In a way, this is all my fault. I took my first undergraduate English literature course when I was 18 years old and now, nine years later, I still don’t seem to have learned my lesson. I admit that it was arrogance on my part to register in a first-year fiction course with the assumption that I (who have been taking upper level English classes for the past few years) would find it easy. In my defense, I thought it might be interesting to get back to fiction basics, and also, the student bus pass I get when I take courses is SUPER cheap. All excuses aside, we’re here now, and I know it’s childish of me to hide from you.
But does this really have to be so hard? It’s not that I don’t want to write you, I do! In fact, I absolutely love having written an English paper, it’s just that I don’t want to go through the act of writing you, rehashing the same old MLA guidelines over and over, dealing with word counts and pretentious-sounding titles. We’ve been through it all before and every time it exhausts me.
We have some history, you and I. It’s not as though you’ve always been kind to me–I recall several occasions during which I was slumped on the rug between the shelves of the library’s journal collections crying because I couldn’t find the article I was looking for (and when I did find it, it wasn’t useful anyways). There’s been a lot of wasted printer ink. A lot of late nights. I give and I give and I give, English Paper, and it’s never enough for you, is it?
But I don’t want to blame you. You want me to be better. You want me to read more critically, think more deeply, and write more persuasively. I understand this, but it still hurts. In the dead of night when I’m hunched over my laptop and I want nothing more than to close my eyes and sleep or maybe, just maybe, read a damn book for pleasure now and again, it hurts.

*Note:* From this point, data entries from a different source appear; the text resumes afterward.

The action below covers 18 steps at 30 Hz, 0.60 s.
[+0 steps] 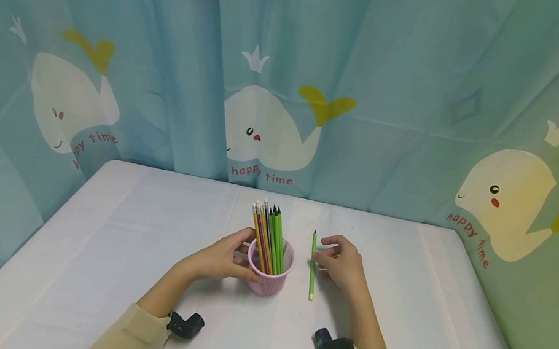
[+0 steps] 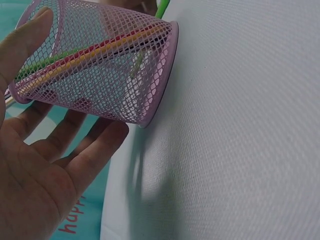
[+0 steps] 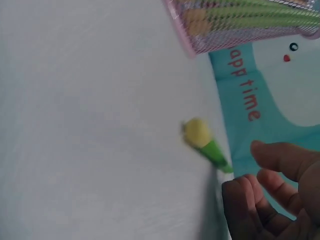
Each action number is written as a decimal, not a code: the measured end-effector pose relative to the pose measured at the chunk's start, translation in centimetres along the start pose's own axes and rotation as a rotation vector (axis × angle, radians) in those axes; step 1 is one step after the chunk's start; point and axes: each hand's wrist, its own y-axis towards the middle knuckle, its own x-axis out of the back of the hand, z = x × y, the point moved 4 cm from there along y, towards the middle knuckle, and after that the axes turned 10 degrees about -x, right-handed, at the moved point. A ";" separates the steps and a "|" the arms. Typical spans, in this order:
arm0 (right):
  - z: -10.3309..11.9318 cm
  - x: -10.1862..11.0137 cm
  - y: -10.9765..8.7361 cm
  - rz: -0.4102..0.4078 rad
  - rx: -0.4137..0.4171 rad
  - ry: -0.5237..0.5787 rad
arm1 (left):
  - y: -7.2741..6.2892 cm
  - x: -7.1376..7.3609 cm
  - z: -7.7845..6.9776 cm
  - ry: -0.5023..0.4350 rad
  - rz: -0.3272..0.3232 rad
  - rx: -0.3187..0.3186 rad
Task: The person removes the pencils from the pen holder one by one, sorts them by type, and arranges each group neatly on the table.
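A pink mesh pencil cup (image 1: 268,285) stands near the middle of the table. Yellow, red, dark and green pencils (image 1: 268,241) lean to the left inside it. My left hand (image 1: 219,259) holds the cup from its left side; the left wrist view shows the thumb on one side of the mesh (image 2: 125,80) and curved fingers on the other. To the right of the cup, a single green pencil (image 1: 311,280) with a pale yellow end (image 3: 197,131) lies on the cloth. My right hand (image 1: 344,265) is beside it, fingers loosely bent and thumb apart; contact is unclear.
A white cloth covers the table (image 1: 166,211). Behind it hangs a blue-green curtain (image 1: 389,156) printed with white whales. Each wrist wears a black camera, one at the left (image 1: 187,325) and one at the right (image 1: 331,343).
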 end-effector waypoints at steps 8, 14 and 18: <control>2.4 0.1 -1.3 0.084 0.093 0.100 | 0.0 0.0 0.1 0.010 0.002 0.005; 4.5 -0.3 -2.8 0.150 0.194 0.169 | 0.0 0.1 0.1 0.011 -0.008 0.008; 5.2 -1.0 -3.5 0.163 0.262 0.168 | 0.0 0.0 0.2 0.011 -0.012 0.016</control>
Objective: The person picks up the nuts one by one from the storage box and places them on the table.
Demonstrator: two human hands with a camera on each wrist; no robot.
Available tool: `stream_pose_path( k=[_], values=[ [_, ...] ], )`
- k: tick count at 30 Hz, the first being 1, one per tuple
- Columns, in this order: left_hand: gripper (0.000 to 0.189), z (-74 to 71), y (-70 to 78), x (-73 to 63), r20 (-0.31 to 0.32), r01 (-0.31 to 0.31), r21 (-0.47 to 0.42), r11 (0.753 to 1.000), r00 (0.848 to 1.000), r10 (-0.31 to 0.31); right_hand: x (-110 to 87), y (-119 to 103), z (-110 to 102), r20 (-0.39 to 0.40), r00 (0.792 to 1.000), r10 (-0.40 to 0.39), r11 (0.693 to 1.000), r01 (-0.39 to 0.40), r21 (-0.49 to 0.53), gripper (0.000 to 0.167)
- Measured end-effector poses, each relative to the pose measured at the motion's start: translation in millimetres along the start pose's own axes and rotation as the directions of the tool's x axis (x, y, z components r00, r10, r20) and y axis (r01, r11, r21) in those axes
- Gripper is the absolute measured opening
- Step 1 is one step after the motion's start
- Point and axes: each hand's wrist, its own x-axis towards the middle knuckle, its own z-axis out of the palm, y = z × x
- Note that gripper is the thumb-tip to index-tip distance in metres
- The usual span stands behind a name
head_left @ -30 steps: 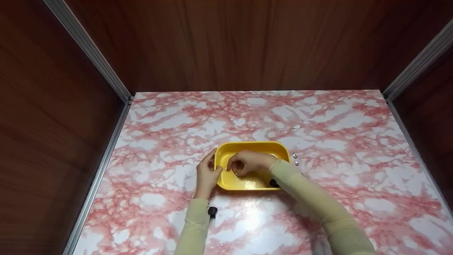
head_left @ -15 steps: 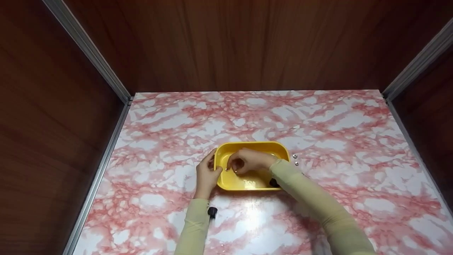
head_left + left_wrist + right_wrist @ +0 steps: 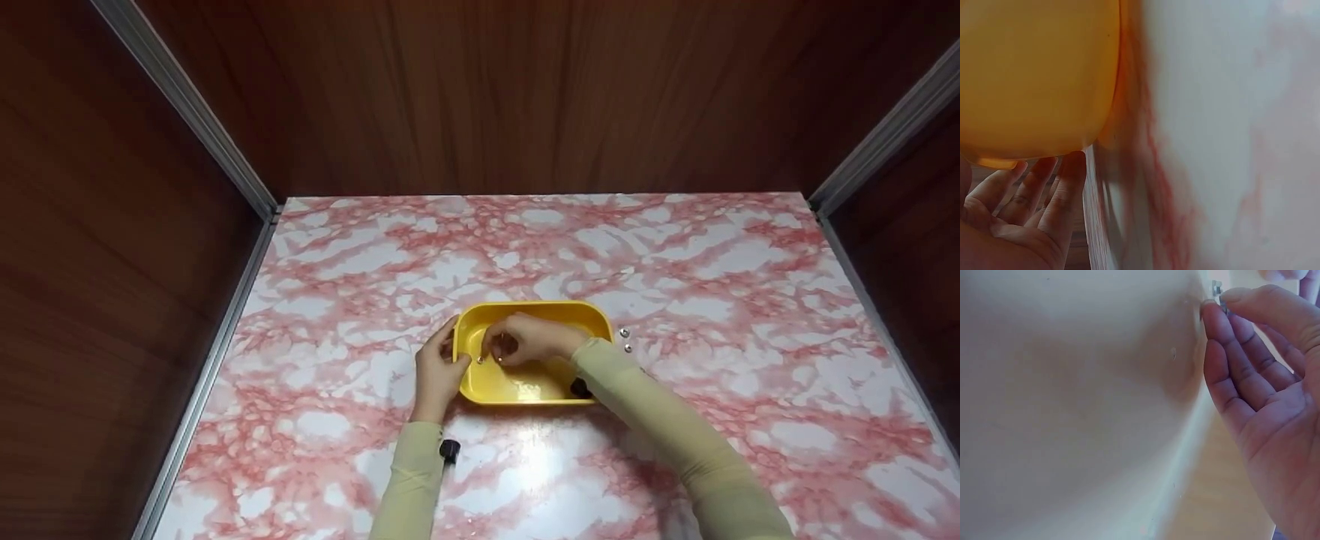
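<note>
A yellow plastic tub (image 3: 529, 402) sits on the pink-and-white marbled table. My left hand (image 3: 437, 375) grips its left rim, thumb over the inside and fingers along the outer wall. In the left wrist view, the fingertips (image 3: 1075, 160) touch the tub's wall (image 3: 1039, 84). Inside the tub, my right hand (image 3: 529, 341) has bent fingers near the left end. The right wrist view has a small shiny metal piece (image 3: 1217, 288) at its thumb and fingertips, which seem to pinch it; its kind is unclear. Another tiny shiny piece (image 3: 480, 360) shows by the fingers.
Two small silvery pieces, one farther back (image 3: 624, 332) and one nearer (image 3: 628, 348), lie on the table just right of the tub. Dark wood-look panels (image 3: 525, 97) with grey metal edging (image 3: 187, 97) stand around the back and sides.
Both hands and the tub hold nearly the same positions. The head view has shifted very slightly.
</note>
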Motion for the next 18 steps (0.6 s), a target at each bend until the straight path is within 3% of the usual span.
stream_pose_path(
  k=[18],
  values=[
    [0.061,-0.6,-2.2,0.8,0.006,0.009,-0.001,1.000,1.000,-0.009,-3.1,-2.3,-3.6,-0.031,0.998,-0.055,0.998,0.056,0.041,0.027]
  ],
)
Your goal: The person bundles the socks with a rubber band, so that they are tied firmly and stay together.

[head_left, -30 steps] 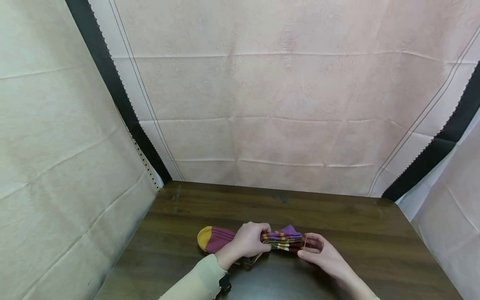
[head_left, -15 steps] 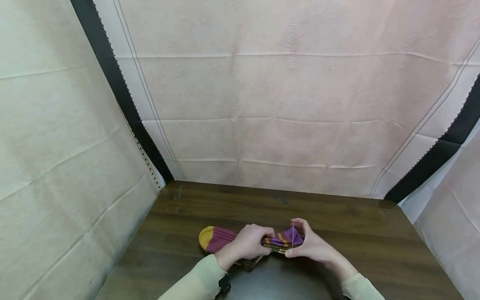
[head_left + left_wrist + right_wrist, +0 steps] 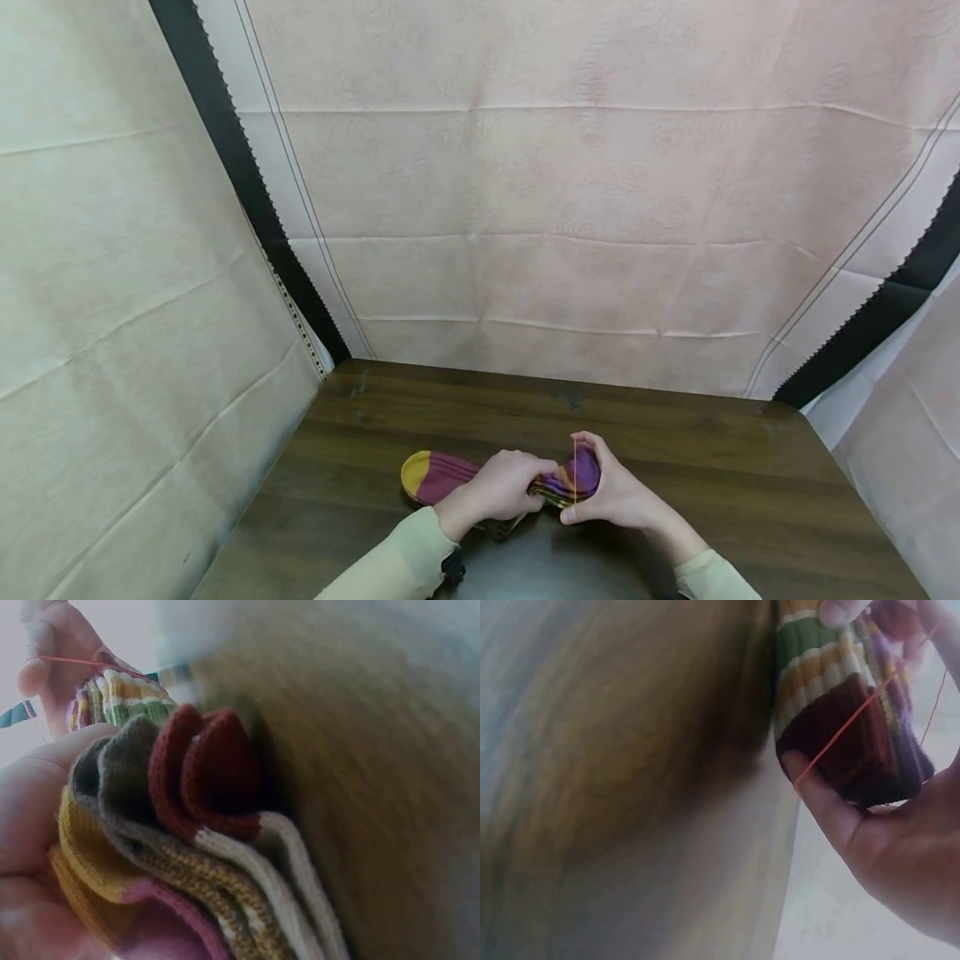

I want you to know that the relief I feel every time I hand you off and stop thinking about you is immense. But something keeps drawing me back to you, English Paper, and I just can’t keep myself away–soon we are entwined in the same familiar dance: introductory paragraph, argument, textual support, properly cited references, conclusion… I spice it up with a few clever turns of phrase, something daring, something a bit flashy even, but soon that spark disappears and we go through the motions, plodding along, torturing one another until I’m so sick of you I stop caring whether I’ve done right by you, whether I’ve done the best I could.
Tell me, English Paper, how does the family dynamic affect the characters’ emotional growth in D.H. Lawrence’s Sons and Lovers? And would you say any of them find fulfillment? Why or why not?
But you won’t tell me. You’ll simply blink at me, your blank face transmitting nothing but my own words, words which seem foolish upon reevaluation. You will take my words, and give me nothing.
And yet, here we are. All paths lead to you. It is time for me to conclude this epistle and meet you face to face once more, on the barren white battlefield of our difficult and pedantic love.